→ **GIVEN MATERIAL**
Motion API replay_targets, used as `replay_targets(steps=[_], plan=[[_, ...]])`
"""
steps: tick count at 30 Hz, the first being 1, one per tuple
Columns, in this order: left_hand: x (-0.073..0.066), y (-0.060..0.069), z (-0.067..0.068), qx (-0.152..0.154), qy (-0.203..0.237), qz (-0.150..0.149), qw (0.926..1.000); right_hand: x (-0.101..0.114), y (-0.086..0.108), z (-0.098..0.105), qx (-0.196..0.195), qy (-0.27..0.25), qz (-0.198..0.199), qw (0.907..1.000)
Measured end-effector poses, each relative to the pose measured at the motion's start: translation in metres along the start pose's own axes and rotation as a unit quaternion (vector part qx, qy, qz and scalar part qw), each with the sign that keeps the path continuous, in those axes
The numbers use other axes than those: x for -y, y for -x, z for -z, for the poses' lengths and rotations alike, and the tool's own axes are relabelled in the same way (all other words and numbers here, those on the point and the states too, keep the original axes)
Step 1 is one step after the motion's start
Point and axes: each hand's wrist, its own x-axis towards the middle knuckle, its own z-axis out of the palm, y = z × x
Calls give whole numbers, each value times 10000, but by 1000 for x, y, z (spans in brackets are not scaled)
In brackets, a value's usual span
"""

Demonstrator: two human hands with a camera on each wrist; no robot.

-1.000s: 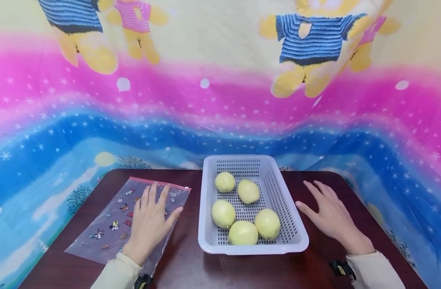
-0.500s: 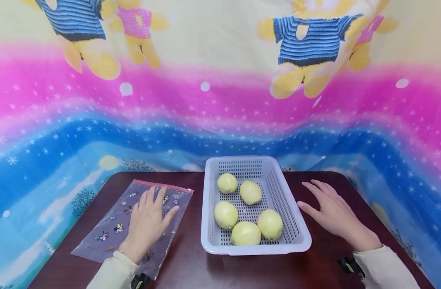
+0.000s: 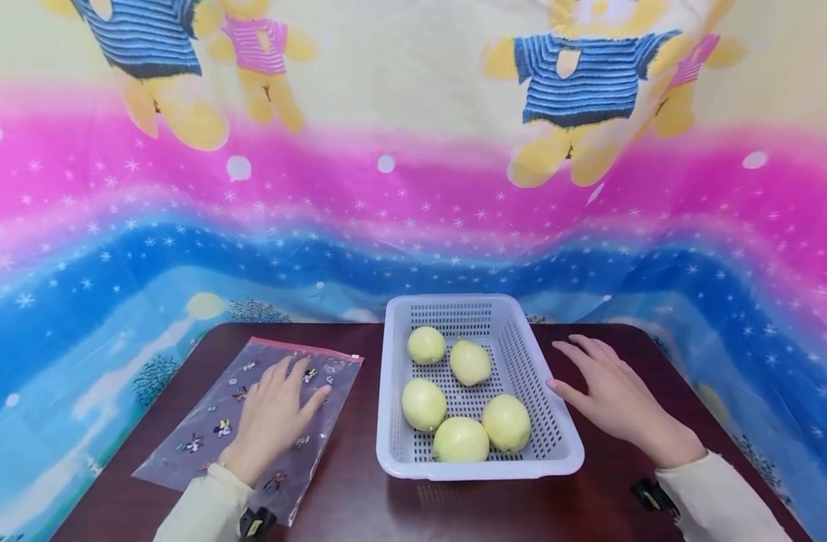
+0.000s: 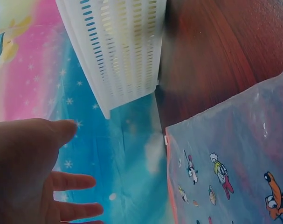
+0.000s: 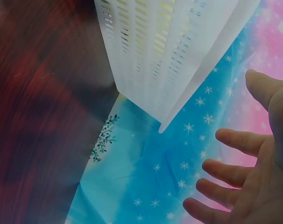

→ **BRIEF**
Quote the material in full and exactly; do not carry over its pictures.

→ **ANSWER FOR THE TASK**
Motion API replay_targets, used as `replay_targets(steps=[_], plan=[[_, ...]])`
"""
steps: tick count at 30 Hz, the first being 1, one per tuple
Columns, in this order: left_hand: x (-0.073..0.066), y (-0.060..0.069), z (-0.067..0.068), qx (-0.152..0.154), qy (-0.203..0.237), qz (-0.150..0.149), qw (0.926..1.000); right_hand: x (-0.101..0.114), y (-0.086..0.108), z (-0.098..0.105), qx (-0.196..0.195), qy (-0.27..0.25), qz (-0.198..0.199), qw (0.907..1.000)
Measured end-effector poses, each relative to the pose measured at the motion's start: translation in metres along the start pose's own axes and rotation as a unit quaternion (vector part qx, qy, qz and scalar part qw), each with the sign that keeps the path continuous, in those axes
The numbers use other axes than those: x for -y, y for -x, z for -z, for the poses' lengths and rotations alike, and the tool's own axes are relabelled in the same way (all other words and numbers here, those on the point and the states too, keep the original axes)
Step 1 is one step after the motion's start
Point and axes: each hand's wrist, its own x-axis towards the middle knuckle, its own z-axis out of the palm, y = z × x
Calls give whole numbers, each value times 10000, but by 1000 for x, y, z (spans in brackets are not scaled)
In brackets, a value's usual span
"""

Demonstrator: two human hands with a camera on each wrist; no robot.

-1.000s: 
-0.500s: 
+0.000s: 
+0.000s: 
+0.000s: 

With this, the answer is finished.